What to do -> Repeat the lines of the data exactly, from the first one through the one that contains "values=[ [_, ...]".

Given material ->

###

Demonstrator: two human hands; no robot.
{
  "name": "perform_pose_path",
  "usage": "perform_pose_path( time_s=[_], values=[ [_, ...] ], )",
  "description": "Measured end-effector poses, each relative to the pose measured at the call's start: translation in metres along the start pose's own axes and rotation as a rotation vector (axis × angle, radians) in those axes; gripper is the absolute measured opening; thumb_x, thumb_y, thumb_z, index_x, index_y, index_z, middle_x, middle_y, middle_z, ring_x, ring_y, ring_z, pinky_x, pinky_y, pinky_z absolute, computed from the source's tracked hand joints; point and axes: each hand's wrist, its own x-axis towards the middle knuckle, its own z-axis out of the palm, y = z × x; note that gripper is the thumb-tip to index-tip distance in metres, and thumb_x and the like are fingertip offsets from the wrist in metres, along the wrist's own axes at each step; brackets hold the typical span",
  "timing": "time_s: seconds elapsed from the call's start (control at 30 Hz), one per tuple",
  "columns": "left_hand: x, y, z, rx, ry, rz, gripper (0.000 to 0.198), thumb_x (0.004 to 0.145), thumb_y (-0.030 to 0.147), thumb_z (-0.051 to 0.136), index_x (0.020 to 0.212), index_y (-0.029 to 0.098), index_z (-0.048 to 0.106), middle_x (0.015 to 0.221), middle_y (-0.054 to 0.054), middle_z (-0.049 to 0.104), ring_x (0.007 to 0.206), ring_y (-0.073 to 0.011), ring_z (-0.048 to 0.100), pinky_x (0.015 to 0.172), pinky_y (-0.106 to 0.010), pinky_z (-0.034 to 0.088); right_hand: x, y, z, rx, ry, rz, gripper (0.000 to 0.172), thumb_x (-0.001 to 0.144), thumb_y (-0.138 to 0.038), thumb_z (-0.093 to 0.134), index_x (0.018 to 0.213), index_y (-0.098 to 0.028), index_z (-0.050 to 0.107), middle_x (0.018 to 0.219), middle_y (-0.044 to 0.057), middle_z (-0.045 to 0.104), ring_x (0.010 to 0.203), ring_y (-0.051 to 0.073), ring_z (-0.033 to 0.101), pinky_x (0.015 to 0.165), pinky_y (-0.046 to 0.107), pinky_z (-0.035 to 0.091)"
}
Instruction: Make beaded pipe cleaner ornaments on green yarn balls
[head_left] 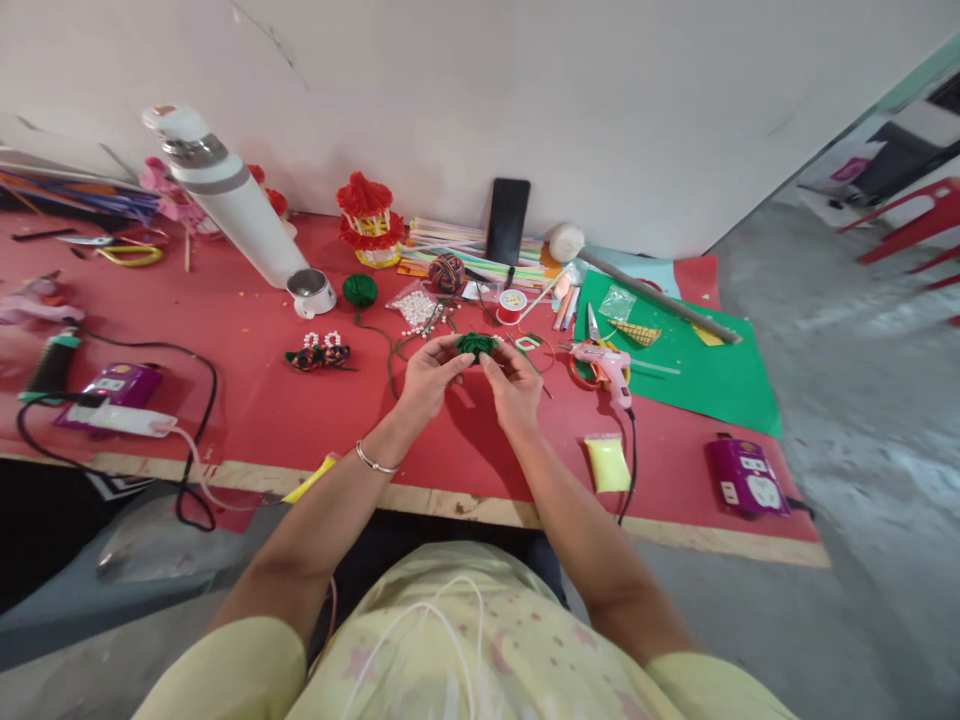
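Between my two hands, just above the red tabletop, is a small piece of dark green yarn work (476,346). My left hand (433,378) pinches its left side with thumb and fingers. On its right side, my right hand (514,384) grips it the same way. A green yarn strand (391,350) runs on the table from near my left hand toward a green yarn ball (360,290). Behind my hands lie loose white beads (416,306), a multicoloured yarn ball (447,272) and a spool of red thread (512,304). Left of them rests a multicoloured yarn piece with beaded loops (318,353).
A pink glue gun (609,368) and scissors (592,324) lie at right near a green sheet (720,385). A tall white flask (232,205) stands at left behind a metal cup (310,293). Purple power sockets (748,478) sit near the right edge; a phone (508,222) leans against the wall.
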Motion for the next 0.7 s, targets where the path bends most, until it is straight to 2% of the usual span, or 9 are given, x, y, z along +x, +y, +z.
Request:
perform_pose_path(
  time_s=[0.5, 0.6, 0.7],
  values=[
    [-0.0016, -0.0020, 0.0018, -0.002, 0.033, 0.005, 0.048, 0.057, 0.030, 0.098, 0.100, 0.019, 0.078, 0.088, -0.001, 0.076, 0.063, -0.0070, 0.063, 0.050, -0.018, 0.049, -0.0009, -0.0028, 0.0010, -0.029, 0.039, -0.004, 0.031, 0.081, -0.045, 0.078, 0.103, -0.023, 0.076, 0.097, 0.004, 0.079, 0.089, 0.021, 0.073, 0.088, 0.039, 0.062],
    [0.0002, -0.0022, 0.0008, -0.012, 0.031, 0.017, 0.048, 0.059, 0.031, 0.097, 0.101, 0.020, 0.078, 0.091, -0.001, 0.076, 0.063, -0.0070, 0.063, 0.049, -0.018, 0.049, -0.0007, -0.0040, -0.0002, -0.065, 0.007, -0.027, 0.034, 0.083, -0.046, 0.078, 0.108, -0.023, 0.075, 0.107, 0.005, 0.077, 0.098, 0.021, 0.072, 0.091, 0.039, 0.061],
    [0.0023, -0.0020, -0.0015, -0.016, 0.022, 0.027, 0.047, 0.061, 0.033, 0.096, 0.102, 0.020, 0.077, 0.096, -0.002, 0.076, 0.064, -0.0079, 0.065, 0.049, -0.018, 0.049, -0.0005, -0.0052, -0.0017, -0.109, -0.007, -0.068, 0.046, 0.081, -0.047, 0.080, 0.121, -0.026, 0.071, 0.124, 0.007, 0.072, 0.110, 0.022, 0.069, 0.092, 0.036, 0.061]
  ],
)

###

Result for this exercise ->
Demonstrator: two human hands; no robot.
{
  "name": "perform_pose_path",
  "usage": "perform_pose_path( time_s=[_], values=[ [_, ...] ], )",

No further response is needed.